# Green Stuff on copper drain pipe[photo] be carefull



## ozzie88 (Oct 7, 2012)

I had some trouble with my drains,3inch copper. had little green stuff on them,well cut it off found pipe full??  Had to put all new pvc in,  Did not dream it ever be that bad?? Is this some kind of groath?


----------



## semipro (Oct 7, 2012)

Copper carbonate or hydroxide methinks. Good thing about your situation is that the copper you take out has enough value to at least partially pay for its replacement with PVC.


----------



## heat seeker (Oct 7, 2012)

Looks like some sort of corrosion to me. What are you putting down your drains?
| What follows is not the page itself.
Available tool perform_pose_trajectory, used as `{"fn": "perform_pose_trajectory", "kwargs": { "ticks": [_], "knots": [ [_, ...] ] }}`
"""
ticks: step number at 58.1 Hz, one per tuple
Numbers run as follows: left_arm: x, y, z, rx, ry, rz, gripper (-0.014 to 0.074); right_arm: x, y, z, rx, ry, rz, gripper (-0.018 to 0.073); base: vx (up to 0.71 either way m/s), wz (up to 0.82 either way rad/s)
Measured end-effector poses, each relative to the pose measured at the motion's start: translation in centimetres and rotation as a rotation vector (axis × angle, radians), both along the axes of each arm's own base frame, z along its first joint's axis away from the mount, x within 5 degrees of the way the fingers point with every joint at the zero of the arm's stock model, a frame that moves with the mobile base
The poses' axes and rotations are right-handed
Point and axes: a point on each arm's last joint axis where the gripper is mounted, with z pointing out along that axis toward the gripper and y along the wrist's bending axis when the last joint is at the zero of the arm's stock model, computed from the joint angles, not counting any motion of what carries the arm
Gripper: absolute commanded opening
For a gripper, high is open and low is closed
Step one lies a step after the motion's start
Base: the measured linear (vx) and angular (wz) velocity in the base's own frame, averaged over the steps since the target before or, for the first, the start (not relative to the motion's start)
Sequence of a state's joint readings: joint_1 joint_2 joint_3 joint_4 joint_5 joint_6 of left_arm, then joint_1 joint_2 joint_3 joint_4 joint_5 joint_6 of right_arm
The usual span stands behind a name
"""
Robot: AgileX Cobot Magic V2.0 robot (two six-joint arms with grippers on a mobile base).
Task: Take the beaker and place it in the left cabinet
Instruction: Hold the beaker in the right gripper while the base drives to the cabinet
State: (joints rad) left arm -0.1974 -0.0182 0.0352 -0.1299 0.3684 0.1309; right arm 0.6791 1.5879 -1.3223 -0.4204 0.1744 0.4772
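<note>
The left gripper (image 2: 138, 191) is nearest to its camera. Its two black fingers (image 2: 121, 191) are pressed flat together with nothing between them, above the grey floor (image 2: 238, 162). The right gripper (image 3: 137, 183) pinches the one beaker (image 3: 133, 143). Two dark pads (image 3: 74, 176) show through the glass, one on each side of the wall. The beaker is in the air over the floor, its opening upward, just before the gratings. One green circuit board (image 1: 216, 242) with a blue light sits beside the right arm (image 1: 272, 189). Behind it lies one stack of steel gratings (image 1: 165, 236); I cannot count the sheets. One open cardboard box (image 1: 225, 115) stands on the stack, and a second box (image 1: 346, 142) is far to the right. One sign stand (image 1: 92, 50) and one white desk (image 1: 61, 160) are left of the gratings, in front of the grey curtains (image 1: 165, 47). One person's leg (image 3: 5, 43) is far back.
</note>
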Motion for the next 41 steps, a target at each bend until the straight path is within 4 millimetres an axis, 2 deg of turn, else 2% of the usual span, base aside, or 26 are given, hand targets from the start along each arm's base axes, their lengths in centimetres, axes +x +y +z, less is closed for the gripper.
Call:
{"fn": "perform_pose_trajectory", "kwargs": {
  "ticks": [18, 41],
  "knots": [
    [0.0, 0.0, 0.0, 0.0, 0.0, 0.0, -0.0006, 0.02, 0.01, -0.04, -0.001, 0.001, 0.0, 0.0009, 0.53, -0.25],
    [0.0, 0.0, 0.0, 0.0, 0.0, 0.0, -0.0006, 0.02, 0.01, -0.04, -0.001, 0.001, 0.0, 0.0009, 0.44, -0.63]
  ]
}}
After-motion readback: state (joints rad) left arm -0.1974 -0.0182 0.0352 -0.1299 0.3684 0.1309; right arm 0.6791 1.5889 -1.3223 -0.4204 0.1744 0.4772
Drano? Lye? Chlorine?


----------



## ozzie88 (Oct 8, 2012)

heat seeker said:


> Looks like some sort of corrosion to me. What are you putting down your drains? Drano? Lye? Chlorine?


 Heck, this is when I just bought the house??  must have been like this, I dont know how long it took to get this bad??  piece I cut out was 7feet long and FULL to the top with this stuff.


----------



## heat seeker (Oct 8, 2012)

One old house I had had galvanized drain pipes, and one started to leak, as it rusted out. We had to replace about a 50' run because it was nearly totally clogged with crud that was really heavy. A ten foot section of that 2" pipe was so heavy one man had to work to carry it out of the basement. Whatever it was that built up over the years weighed plenty. The new PVC pipe was great. We ended up leaving some of the old pipe sitting up there on the floor joists, didn't figure it was worth the work to cut it up and haul it out. It's probably still there.Maybe it was the same kind of built up crud that you have, except yours turned green from the copper. I figure it was grease and food buildup over the years. (There was a garbage disposal in that sink.)


----------



## Highbeam (Oct 8, 2012)

I have the same 3" copper and brass drainage system and don't like the looks of this. I'll be paying attention to find out what this stuff is.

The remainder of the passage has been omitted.